Cell source & seeding for human graft
Human bone marrow was purchased from Lonza (Lonza Walkersville Inc., MD, USA). Three different doses of bone marrow were used in this study, 12.5, 25, and 50 ml/graft (n = 5, 7, 8, respectively). After filtering BM through 100 μm filters, the BM-MNCs were isolated by a density centrifugation method [14]. After counting the total number of isolated BM-MNCs, the cells were then seeded onto biodegradable scaffold (18 mm in diameter and ~120 mm in length, provided from Gunze, Kyoto, Japan) using the vacuum seeding method [14] and incubated for 2 h similarly to currently ongoing clinical trial (IDE 14127). The scaffold was cut into 5 mm2 sections and cell attachment was quantified using a DNA assay.
In vitro DNA assay
Cell attachment onto the TEVG scaffolds was determined by measuring DNA content using the fluorimetric Quant-iT™ PicoGreen® dsDNA Assay Kit (Life Technologies, NY, USA) following the manufacturer's instructions. The Quant-iT PicoGreen dsDNA reagent is a fluorescent nucleic acid stain for the quantification of double stranded DNA in solution. After lysing the cells attached to the scaffold, the bound stain in dsDNA was detected using a fluorescence microplate reader. A standard curve of cell number as a function of fluorescence was generated using known quantities of human bone marrow cells, the cells seeded onto each scaffolds is determined. The number of attached cells/area was calculated by dividing the total attached cell numbers over the luminal surface area and was expressed as 103 cells/mm2 area. The seeding efficiency was calculated by dividing the attached cells/area by the seeded cells/area [14].
Surgical implantation
The grafts were implanted as IVC interposition grafts onto 6–8-week-old female C57BL/6 mice as described previously [13]. Briefly, after induction of anesthesia (Ketamine, 100 mg/kg and xylazine 10 mg/kg; ketoprofen 5 mg/kg as analgesic, intraperitoneal [ip.]) a midline laparotomy incision was made and the aorta and IVC were bluntly separated. Two microclamps were placed on both sides of the aorta and IVC, and then the IVC was transected. The TEVG was implanted as an end-to-end IVC interposition graft using 10.0 prolene sutures. The TEVGs were harvested 2 weeks after implantation. Freshly harvested samples were perfusion fixed with 10% formalin and used for histology and immunohistochemistry.

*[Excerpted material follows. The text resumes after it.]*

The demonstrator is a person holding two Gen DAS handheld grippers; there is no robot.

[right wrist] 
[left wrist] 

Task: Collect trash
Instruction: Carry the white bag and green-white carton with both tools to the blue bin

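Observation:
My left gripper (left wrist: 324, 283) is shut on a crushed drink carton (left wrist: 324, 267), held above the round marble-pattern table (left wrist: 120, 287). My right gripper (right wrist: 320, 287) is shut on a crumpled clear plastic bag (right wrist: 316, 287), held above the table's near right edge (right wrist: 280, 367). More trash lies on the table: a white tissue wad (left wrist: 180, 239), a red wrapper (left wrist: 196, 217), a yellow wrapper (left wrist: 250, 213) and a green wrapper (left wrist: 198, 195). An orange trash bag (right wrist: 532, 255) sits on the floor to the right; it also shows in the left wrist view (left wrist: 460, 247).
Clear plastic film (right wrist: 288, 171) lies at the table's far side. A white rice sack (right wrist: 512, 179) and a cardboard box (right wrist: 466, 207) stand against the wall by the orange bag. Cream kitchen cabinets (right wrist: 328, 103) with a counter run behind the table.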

Histology & immunohistochemistry
Explanted TEVGs were fixed in 10% neutral buffered formalin overnight, embedded in paraffin, and sectioned (4 μm thick sections) as described previously [7]. Sections were stained with hematoxylin and eosin (H&E), Hart's, Masson's Trichrome, and Alcian blue stainings. Macrophages, MMP-2, and MMP-9 were identified via immunohistochemistry. After deparaffinization, rehydration, and blocking for endogenous peroxidase activity and nonspecific background staining, sections were incubated with the following primary antibodies: rat anti-F4/80 (1:1000; AbD Serotec, Oxford, UK), rabbit anti-MMP-2 (1:200; Abcam, Cambridge, UK), and rabbit anti-MMP-9 (1:200; Abcam). Primary antibody binding was detected by incubation with species appropriate biotinylated secondary antibodies, namely, goat antirat IgG (1:200; Vector Laboratories, CA, USA), and goat antirabbit IgG (1:200; Vector) respectively, followed by binding of horseradish peroxidase streptavidin (Vector) and subsequent chromogenic development with 3,3-diaminobenzidine (Vector). Nuclei were counterstained with hematoxylin (Gill's Formula, Vector). Light field images were obtained with a Zeiss Axio Imager.A2 microscope. Immunofluorescent staining was used to identify EC and smooth muscle cells (SMC). Slides were incubated overnight with a primary antibody solution of rabbit anti-CD31 (1:50, Abcam) and mouse antihuman smooth muscle actin (α-SMA, 1:500, Dako, CA, USA) which cross-reacts with mouse α-SMA. Antibody binding was detected with Alexa Fluor 488® goat antirabbit IgG (1:300; Invitrogen, CA, USA) and Alexa Fluor 647® goat antimouse IgG (1:300; Invitrogen) secondary antibodies. Cell nuclei were identified by subsequent counterstaining with 4′, 6-diamidini-2-phenylindole (DAPI; Invitrogen). Fluorescent images were obtained with an Olympus IX51 inverted microscope and exposure time was informed by appropriate negative controls.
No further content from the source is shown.